Ich trage Jims Fame-Verstärker zum Auto. Sauschwer das Teil. Er sitzt hinten, packt ihn aus, mit dem Taschenmesser des Vaters. Initiation modern. Zuhause schließt er sie an. Curt Cobain. Smells like Teen-Spirit. Smoke on the water. Gestern ist er mit Gitarre und Verstärker zu seinem Freund Karl gefahren. Der hat auch so ein Set und dessen Bruder auch. Jam. Session. Ferien. Jungs, werdende Männer. Ausdruck des Innersten. Auf dem Weg zur Auffahrt. Jims Kumpel schreibt Songs. Eigene Worte finden, den eigenen Klang. Gute Übung:)

„Well Dressed Man“

Gut gekleidete Männer sind schon etwas Schönes. Meint Ela. Ich selber meine das auch, aber mit Abstrichen. Alles andere würde mich hier auf dem Land unglücklich machen. Nichtsdestotrotz macht es mir ab und an Freude, schöne Klamotten zu tragen. Wenn ich mich mal ganz elegant zeigen möchte, dann trage ich gerne schicke Herren Hemden und dazu passende Krawatten. Wie gestern Abend, als uns Ela zu ihrem Geburtstag ausgeführt hat. In ein gutes Restaurant. feines, feines essen. Alles auf den Punkt zubereitet. Köche und Köchinnen sind die wahren Götter.

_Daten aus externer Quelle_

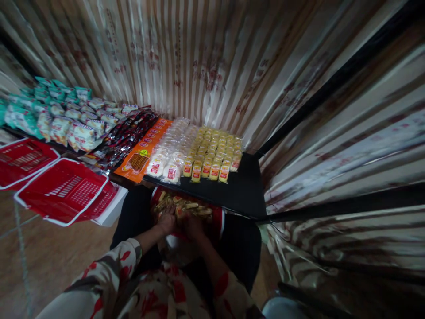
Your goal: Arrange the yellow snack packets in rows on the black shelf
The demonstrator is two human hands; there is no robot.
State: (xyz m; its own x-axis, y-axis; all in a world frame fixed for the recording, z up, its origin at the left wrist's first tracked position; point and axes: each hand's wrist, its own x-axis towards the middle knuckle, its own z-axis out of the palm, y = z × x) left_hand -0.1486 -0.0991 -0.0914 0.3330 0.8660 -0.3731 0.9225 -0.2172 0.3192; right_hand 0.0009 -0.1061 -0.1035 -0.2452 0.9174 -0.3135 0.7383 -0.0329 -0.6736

Und da war es, als wir dort saßen, wie mit der Kleidung. Es kommt darauf an, wie man mit ihr umgeht. Wie man sie trägt. Im Restaurant war die Stimmung ein wenig steif. Alle atmeten diesen leicht noblen Anspruch und saßen dezent. Die Anzüge kneifen dann ein wenig. Jim saß neben mir. Der Feinschmecker aß eine Auswahl edler Fische. Neben ihm das Fischmesser. "Papa, wie esse ich damit?" Ich habe ihm gesagt: "Generell brauchst du das zwingend nur, um einen kompletten Fisch gut essen zu können. Aber weißt du, dieses Fichmesser ist eine Formalität. Lass es weg. Genieß den Fisch. Schmeck nach, was der Koch/ die Köchin daraus gemacht hat. Vergiss Anstand und Etikette, wenn es um gutes Essen geht."

Daraufhin wollte Zoe mit den Fingern essen. So nun auch wieder nicht. Wir hatten viel Spaß, mussten viel lachen. Jim erzählte von seinen verrückten Lehrern. Einer hatte an dem Tag vor ihnen gestanden und versucht, sie mit Taubengeräuschen zu beruhigen. Ein anderer war im Unterricht aufgestanden und hatte die Klasse mit den Worten verlassen: "Ich habe jetzt keine Lust mehr." Ups! Da hatte kurz vorher ein Junge ein Mädchen beschossen und die hatte ihn dann mit ihrer Brotdose traktiert. Auf den Kopf. Wissen eingeprügelt? Jim hat es mit Fassung getragen und ziemlich lustig erzählt. Und so konnten wir uns der dezenten Stimmung der feinen Umgebung entziehen und uns auf das Wesentliche konzentrieren. Gutes Essen, guter Wein, nette Gespräche, Lachen, Lebenslust.

Und so ist es mit guter, schöner Kleidung auch. Finde ich. Sie ist nur der Rahmen, nicht das Wesentliche. Trage ich den Anzug oder trägt der Anzug mich? Manchmal sehe ich Menschen, denen schnürt ihre Eleganz die Menschlichkeit ab. Die werden zu Robotern, die von der Vorstellung ihres äußeren Scheins angetrieben werden. Unelegant, kühl. Das ist dann schön und doch nicht schön, weil die Stimmigkeit, die Authentizität verloren geht. Die Aura stirbt, friert ein. Ungelenk.

Ela hat mit heute Morgen ein Foto geschickt, dass mir sehr gut gefallen hat. Mein stiller Held Steve McQueen. Eine meiner vielen Vaterfiguren, für die Freudianer unter euch:) Er ist im Moment, nicht in der Jacke. Also: Fischmesser kann sein, muss aber nicht.